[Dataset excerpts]
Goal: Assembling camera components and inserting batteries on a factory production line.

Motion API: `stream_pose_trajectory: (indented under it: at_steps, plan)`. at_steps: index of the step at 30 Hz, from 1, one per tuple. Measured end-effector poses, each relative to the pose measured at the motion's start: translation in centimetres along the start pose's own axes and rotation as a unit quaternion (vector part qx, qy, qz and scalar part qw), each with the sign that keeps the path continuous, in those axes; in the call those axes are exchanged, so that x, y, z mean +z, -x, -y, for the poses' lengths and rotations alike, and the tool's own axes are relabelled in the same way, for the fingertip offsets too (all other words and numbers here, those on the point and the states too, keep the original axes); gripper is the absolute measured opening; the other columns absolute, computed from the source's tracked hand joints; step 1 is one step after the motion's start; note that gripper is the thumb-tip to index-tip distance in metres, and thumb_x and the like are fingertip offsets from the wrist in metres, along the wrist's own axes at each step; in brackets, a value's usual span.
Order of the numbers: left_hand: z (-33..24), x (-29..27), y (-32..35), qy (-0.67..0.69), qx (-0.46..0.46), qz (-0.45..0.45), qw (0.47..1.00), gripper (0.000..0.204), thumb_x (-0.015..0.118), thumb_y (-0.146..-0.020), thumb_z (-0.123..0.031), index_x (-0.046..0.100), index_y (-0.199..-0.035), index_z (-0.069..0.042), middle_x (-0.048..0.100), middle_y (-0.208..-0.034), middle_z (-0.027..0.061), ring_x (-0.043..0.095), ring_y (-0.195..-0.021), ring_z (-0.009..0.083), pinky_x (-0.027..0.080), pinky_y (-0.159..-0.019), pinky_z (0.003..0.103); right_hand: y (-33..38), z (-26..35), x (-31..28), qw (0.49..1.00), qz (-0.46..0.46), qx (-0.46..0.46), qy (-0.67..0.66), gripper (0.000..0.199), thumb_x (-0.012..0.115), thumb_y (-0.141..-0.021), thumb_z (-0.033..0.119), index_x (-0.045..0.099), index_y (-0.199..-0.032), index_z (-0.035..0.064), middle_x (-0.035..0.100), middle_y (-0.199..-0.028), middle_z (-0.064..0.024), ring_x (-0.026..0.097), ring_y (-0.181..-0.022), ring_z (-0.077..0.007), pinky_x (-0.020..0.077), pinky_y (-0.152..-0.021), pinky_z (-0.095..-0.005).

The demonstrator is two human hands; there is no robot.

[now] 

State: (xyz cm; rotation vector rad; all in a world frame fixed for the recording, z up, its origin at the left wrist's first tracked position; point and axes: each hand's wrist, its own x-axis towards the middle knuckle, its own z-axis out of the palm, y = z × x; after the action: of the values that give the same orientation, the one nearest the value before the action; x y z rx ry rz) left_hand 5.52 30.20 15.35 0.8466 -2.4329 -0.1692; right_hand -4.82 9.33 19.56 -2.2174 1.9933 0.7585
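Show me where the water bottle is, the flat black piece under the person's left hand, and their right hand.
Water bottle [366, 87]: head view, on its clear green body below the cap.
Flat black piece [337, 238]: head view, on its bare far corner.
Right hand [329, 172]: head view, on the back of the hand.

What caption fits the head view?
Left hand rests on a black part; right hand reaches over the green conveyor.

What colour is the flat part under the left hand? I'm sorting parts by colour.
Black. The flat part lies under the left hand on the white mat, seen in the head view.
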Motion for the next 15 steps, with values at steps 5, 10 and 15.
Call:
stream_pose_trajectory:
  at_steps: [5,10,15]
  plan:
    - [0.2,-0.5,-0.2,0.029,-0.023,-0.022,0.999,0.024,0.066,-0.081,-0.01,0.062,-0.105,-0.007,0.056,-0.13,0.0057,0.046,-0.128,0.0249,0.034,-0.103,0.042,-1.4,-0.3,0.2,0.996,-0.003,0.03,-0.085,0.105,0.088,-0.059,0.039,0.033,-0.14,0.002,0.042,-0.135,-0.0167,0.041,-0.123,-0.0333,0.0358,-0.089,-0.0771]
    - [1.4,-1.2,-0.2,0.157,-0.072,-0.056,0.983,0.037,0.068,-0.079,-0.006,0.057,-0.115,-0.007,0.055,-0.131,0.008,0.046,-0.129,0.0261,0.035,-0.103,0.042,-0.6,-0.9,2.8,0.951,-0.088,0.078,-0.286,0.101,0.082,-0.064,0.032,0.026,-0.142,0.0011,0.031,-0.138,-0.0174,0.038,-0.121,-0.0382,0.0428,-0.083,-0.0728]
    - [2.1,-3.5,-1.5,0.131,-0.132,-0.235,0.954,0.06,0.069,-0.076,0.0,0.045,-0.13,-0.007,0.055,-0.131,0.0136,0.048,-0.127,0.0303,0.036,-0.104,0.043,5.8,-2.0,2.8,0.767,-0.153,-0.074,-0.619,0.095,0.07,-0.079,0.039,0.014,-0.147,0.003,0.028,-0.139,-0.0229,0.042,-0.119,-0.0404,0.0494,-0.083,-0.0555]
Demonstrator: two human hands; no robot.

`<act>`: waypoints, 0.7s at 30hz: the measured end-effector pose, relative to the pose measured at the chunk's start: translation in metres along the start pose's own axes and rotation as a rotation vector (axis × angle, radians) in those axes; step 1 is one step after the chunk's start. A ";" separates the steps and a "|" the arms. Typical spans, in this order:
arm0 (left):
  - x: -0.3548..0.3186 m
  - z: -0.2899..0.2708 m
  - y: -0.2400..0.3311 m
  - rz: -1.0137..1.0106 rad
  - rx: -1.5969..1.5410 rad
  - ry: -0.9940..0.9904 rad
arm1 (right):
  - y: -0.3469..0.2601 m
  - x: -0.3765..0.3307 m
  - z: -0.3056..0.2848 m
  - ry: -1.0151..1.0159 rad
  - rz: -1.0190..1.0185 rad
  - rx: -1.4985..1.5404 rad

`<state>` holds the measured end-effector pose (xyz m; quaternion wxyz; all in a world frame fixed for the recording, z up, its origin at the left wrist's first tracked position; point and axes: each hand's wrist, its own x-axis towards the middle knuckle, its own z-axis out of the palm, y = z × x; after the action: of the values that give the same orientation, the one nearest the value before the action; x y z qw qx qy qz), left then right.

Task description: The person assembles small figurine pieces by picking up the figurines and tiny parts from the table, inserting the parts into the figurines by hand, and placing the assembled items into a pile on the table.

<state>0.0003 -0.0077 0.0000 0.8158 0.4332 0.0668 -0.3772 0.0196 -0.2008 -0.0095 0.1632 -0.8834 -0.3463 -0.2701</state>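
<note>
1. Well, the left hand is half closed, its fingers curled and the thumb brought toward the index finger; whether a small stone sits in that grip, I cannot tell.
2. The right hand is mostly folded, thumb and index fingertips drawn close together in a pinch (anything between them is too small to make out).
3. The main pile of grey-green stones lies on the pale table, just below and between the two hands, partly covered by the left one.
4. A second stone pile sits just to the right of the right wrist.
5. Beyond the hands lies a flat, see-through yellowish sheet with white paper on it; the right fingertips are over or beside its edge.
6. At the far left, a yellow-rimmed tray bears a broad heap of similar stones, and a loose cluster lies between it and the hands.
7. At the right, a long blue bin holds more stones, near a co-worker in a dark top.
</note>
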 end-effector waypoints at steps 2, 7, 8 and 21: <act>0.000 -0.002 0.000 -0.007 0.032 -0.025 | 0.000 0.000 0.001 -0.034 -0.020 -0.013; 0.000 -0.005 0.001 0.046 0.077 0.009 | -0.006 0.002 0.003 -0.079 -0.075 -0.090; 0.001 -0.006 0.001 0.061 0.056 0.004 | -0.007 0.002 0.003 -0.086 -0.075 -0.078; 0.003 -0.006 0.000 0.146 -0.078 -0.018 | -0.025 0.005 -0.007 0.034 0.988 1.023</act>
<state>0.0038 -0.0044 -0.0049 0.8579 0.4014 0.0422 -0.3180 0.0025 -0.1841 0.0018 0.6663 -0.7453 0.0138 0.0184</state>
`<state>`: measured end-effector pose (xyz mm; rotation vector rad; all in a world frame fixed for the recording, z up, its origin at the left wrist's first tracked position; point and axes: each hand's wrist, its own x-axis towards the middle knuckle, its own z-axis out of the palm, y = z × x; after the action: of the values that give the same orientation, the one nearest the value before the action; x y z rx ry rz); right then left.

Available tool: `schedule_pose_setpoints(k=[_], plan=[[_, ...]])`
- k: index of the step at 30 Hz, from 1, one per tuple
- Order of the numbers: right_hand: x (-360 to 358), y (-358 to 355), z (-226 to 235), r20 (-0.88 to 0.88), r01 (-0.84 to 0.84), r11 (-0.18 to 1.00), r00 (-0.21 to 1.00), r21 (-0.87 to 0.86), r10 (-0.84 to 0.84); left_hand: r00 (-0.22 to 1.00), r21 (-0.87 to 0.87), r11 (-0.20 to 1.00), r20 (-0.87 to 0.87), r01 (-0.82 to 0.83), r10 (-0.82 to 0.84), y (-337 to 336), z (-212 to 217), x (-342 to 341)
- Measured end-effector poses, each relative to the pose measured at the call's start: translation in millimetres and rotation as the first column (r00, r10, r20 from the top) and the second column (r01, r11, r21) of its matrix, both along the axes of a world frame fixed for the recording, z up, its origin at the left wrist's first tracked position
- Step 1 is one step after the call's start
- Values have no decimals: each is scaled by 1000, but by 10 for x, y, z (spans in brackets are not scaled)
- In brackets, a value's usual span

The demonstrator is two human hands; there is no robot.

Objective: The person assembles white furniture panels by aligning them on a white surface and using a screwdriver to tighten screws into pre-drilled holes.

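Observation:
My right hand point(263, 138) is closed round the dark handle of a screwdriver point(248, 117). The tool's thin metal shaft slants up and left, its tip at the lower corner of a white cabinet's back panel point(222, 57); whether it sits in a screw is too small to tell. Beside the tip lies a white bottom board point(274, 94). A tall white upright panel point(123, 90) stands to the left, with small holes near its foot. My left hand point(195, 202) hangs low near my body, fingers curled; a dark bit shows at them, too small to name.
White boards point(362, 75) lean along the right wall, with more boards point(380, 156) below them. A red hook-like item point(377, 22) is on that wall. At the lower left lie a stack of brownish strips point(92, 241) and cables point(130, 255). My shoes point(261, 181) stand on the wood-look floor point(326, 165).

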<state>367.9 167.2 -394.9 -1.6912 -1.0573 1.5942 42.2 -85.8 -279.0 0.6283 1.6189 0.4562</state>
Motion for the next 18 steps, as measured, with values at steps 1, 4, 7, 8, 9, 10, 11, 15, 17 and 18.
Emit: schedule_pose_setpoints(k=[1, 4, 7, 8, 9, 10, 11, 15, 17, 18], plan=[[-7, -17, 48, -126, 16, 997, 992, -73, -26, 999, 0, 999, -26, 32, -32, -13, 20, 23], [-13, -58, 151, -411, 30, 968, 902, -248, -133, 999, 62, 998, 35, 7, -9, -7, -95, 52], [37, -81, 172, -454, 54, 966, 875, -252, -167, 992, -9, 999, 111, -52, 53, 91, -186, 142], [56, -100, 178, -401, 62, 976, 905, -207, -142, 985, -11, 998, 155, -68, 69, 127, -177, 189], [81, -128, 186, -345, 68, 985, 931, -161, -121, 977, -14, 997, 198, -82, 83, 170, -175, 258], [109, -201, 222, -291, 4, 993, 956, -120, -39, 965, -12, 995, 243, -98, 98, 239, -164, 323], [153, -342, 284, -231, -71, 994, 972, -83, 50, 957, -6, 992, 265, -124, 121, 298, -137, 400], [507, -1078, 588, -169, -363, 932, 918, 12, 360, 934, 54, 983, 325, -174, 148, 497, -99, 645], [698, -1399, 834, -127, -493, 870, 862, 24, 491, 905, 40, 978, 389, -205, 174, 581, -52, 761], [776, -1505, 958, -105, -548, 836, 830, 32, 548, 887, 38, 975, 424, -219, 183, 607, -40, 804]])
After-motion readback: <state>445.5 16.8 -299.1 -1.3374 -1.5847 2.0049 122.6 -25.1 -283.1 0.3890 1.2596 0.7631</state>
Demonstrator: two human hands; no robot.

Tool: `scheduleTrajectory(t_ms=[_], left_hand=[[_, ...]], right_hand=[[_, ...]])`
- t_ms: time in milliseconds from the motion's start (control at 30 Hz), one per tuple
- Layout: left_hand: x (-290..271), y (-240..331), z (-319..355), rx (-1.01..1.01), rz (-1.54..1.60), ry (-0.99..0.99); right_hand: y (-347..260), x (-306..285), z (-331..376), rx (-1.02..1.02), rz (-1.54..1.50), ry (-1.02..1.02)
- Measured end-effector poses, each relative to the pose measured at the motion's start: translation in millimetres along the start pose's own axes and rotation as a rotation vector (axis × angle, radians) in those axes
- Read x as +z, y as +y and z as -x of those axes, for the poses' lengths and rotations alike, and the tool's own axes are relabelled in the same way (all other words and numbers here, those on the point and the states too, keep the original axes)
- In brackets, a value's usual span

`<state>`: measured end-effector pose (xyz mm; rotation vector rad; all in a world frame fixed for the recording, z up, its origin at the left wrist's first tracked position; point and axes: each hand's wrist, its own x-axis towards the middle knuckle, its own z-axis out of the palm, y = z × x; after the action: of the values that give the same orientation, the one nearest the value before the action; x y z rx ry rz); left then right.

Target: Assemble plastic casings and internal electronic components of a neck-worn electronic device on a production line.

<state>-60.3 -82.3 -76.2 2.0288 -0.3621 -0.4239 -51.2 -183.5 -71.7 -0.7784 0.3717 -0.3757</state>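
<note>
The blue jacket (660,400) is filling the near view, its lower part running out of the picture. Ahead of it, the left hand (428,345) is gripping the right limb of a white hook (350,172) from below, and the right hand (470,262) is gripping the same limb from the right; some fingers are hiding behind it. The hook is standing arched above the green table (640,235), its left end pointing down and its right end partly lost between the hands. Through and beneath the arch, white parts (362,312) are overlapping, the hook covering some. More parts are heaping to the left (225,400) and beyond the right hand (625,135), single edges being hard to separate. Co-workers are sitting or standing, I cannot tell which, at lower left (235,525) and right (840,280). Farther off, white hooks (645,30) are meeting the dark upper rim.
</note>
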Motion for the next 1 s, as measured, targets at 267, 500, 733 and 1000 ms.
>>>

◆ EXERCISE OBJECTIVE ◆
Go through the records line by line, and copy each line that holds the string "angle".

◆ RESPONSE AREA ◆
`<act>`: waypoints, 0.7s at 30hz: the measured end-effector pose, relative to the pose measured at the chunk's start: translation in metres along the start pose's own axes and rotation as a rotation vector (axis × angle, radians) in those axes; step 1 is one step after the chunk's start. A ";" separates the steps and a "|" the arms. Typical spans, in this order:
- Measured end-effector poses, each relative to the pose measured at the motion's start: translation in millimetres along the start pose's own axes and rotation as a rotation vector (axis × angle, radians) in those axes

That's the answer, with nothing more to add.